# Best tablet on the budget to use staffpaf



## fayez (Jul 3, 2022)

Hey guys, i want to buy a tablet or 2in 1 tablet on BUDGET to work on staffpad. Any recommendation?


----------



## Fidelity (Jul 3, 2022)

Staffpad can actually run on gen 1 surface pros - i bought mine for $100 some years back (a new stylus was like $30-40+...they gouge for those on eBay) for something else and it seems ok, but it won't make sense if you don't plan to use it plugged in due to battery drain.

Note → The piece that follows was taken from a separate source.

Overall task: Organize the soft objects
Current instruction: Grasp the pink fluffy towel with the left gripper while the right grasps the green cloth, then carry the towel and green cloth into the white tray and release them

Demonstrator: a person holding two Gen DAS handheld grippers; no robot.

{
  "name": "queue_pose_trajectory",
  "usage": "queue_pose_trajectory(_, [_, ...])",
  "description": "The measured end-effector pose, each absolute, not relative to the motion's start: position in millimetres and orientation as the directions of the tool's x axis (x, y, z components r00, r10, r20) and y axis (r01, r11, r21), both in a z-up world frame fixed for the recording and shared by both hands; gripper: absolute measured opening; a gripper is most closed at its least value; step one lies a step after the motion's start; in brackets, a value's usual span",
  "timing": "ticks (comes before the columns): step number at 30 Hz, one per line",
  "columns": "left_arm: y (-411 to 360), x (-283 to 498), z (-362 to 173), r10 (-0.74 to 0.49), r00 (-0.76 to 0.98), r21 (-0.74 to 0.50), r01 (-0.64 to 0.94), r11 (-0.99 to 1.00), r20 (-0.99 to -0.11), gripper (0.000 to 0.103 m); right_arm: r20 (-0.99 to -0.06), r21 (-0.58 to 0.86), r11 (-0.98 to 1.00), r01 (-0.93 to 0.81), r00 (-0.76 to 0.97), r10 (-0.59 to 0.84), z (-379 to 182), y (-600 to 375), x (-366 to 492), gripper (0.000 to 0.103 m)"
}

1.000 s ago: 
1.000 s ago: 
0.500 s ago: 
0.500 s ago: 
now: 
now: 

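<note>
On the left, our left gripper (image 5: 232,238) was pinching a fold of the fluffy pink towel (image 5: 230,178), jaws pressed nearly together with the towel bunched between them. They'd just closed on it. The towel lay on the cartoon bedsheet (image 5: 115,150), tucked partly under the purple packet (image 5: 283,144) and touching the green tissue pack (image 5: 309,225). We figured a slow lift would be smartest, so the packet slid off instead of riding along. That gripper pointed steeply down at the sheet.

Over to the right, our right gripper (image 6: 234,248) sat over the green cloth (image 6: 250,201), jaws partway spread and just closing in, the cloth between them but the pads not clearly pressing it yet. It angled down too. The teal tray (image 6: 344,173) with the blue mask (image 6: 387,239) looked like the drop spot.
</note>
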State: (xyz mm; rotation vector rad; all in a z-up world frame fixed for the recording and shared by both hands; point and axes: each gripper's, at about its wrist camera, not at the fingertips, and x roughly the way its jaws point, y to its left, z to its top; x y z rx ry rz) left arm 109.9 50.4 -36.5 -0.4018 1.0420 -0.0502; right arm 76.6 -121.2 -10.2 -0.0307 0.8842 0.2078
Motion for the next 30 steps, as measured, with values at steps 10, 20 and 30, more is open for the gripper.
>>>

Note that the licenses for iOS and windows are separate. You'd have to buy it (and whatever libraries you bought for it) again if you switched to an ipad.


----------



## Markrs (Jul 3, 2022)

It runs well on a 2018 iPad Pro. I have heard mixed views on how well it runs in Surface Pros, however they can be had pretty cheap, especially ex-corporate ones.


----------



## ssnowe (Jul 3, 2022)

Get the cheapest ipad that can use a pencil.


----------



## Nico5 (Jul 3, 2022)

The cheapest new entry level iPad is arguably the best value for money in iOS land. Source: I’m typing this message on one. 🤓


----------



## rsg22 (Jul 3, 2022)

Nico5 said:


> The cheapest new entry level iPad is arguably the best value for money in iOS land. Source: I’m typing this message on one. 🤓


Right, but can the cheapest new entry level iPad run Staffpad well? I know when I used a non-Pro iPad back in 2020, it didn't get along with Staffpad when using 3rd party libraries in large scores. The M1 iPad Pro is a whole different story.

The latest non-Pro iPads may be up the task though?

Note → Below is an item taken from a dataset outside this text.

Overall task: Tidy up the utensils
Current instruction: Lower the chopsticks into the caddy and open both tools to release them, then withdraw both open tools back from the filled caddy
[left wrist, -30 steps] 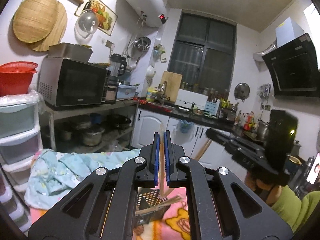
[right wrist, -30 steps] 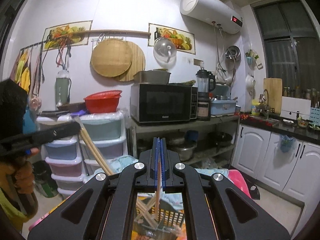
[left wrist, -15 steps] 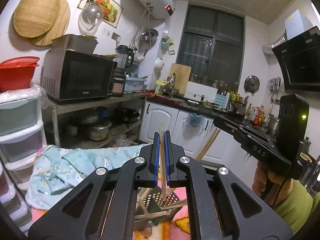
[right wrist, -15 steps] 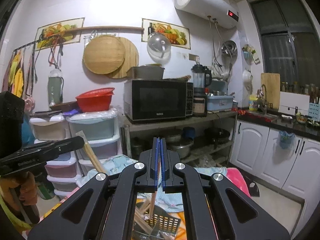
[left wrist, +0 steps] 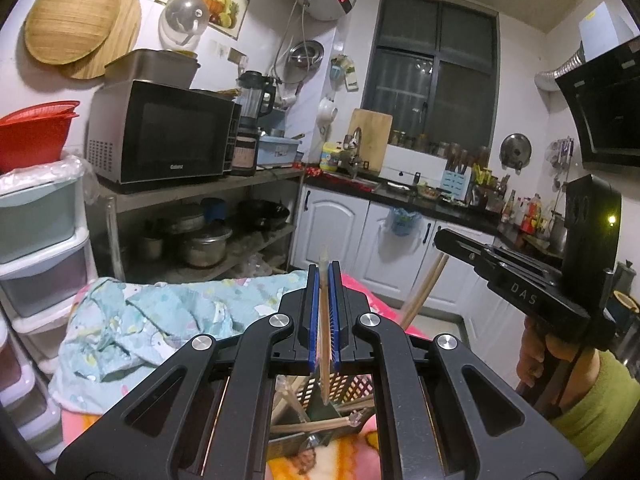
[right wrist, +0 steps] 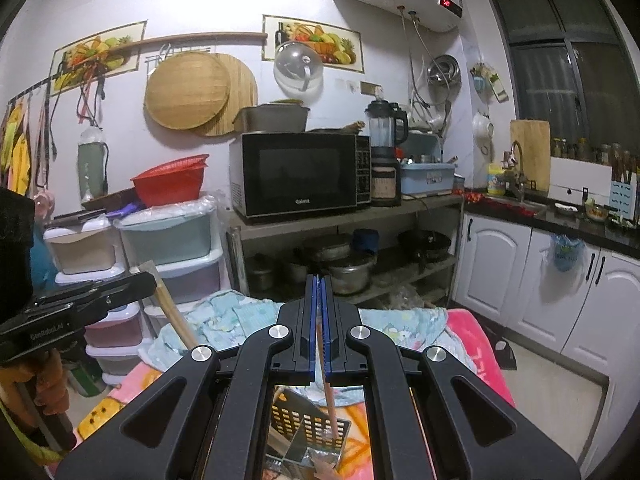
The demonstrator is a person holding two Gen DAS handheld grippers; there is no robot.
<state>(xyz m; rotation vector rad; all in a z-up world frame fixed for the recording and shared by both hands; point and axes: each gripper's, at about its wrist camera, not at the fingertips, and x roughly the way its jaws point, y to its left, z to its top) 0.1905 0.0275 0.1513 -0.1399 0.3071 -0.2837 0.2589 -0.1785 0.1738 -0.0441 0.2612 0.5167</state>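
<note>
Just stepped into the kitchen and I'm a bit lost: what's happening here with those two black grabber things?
A person is sorting utensils with a handheld gripper in each hand. The left gripper is shut on a wooden chopstick whose lower end points down at a perforated utensil basket. The right gripper is shut on another chopstick above the same basket. More chopsticks lie loose around the basket on the colourful blanket.

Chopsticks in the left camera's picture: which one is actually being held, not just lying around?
The upright chopstick, pinched between the left gripper's blue pads. The other chopsticks lie slanted across the slotted basket below, untouched by it.
</note>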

Edit: I should point out that the non-Pro iPad was fine when using the stock OEM Staffpad library.


----------



## Nico5 (Jul 3, 2022)

rsg22 said:


> Right, but can the cheapest new entry level iPad run Staffpad well? I know when I used a non-Pro iPad back in 2020, it didn't get along with Staffpad when using 3rd party libraries in large scores. The M1 iPad Pro is a whole different story.
> 
> The latest non-Pro iPads may be up the task though?
> 
> Edit: I should point out that the non-Pro iPad was fine when using the stock OEM Staffpad library.


Unfortunately, I don't know the specific answer, since I don't have Staffpad.

So unless you can find a fellow Staffpad user, who's running pretty much the same thing as you, you'd probably need to look at the specs of the various generations of iPads.

From your additional info, mentioning large scores and 3rd party libraries, my high level guess would be, that iPad RAM could be a difference maker.

While the CPU is generally listed in Apple's official specs for each of the various iPads, finding the RAM for each iPad model is generally harder to figure out. The best bet are 3rd party enthusiast sites, that have figured out the amount of RAM in various iOS devices. e.g.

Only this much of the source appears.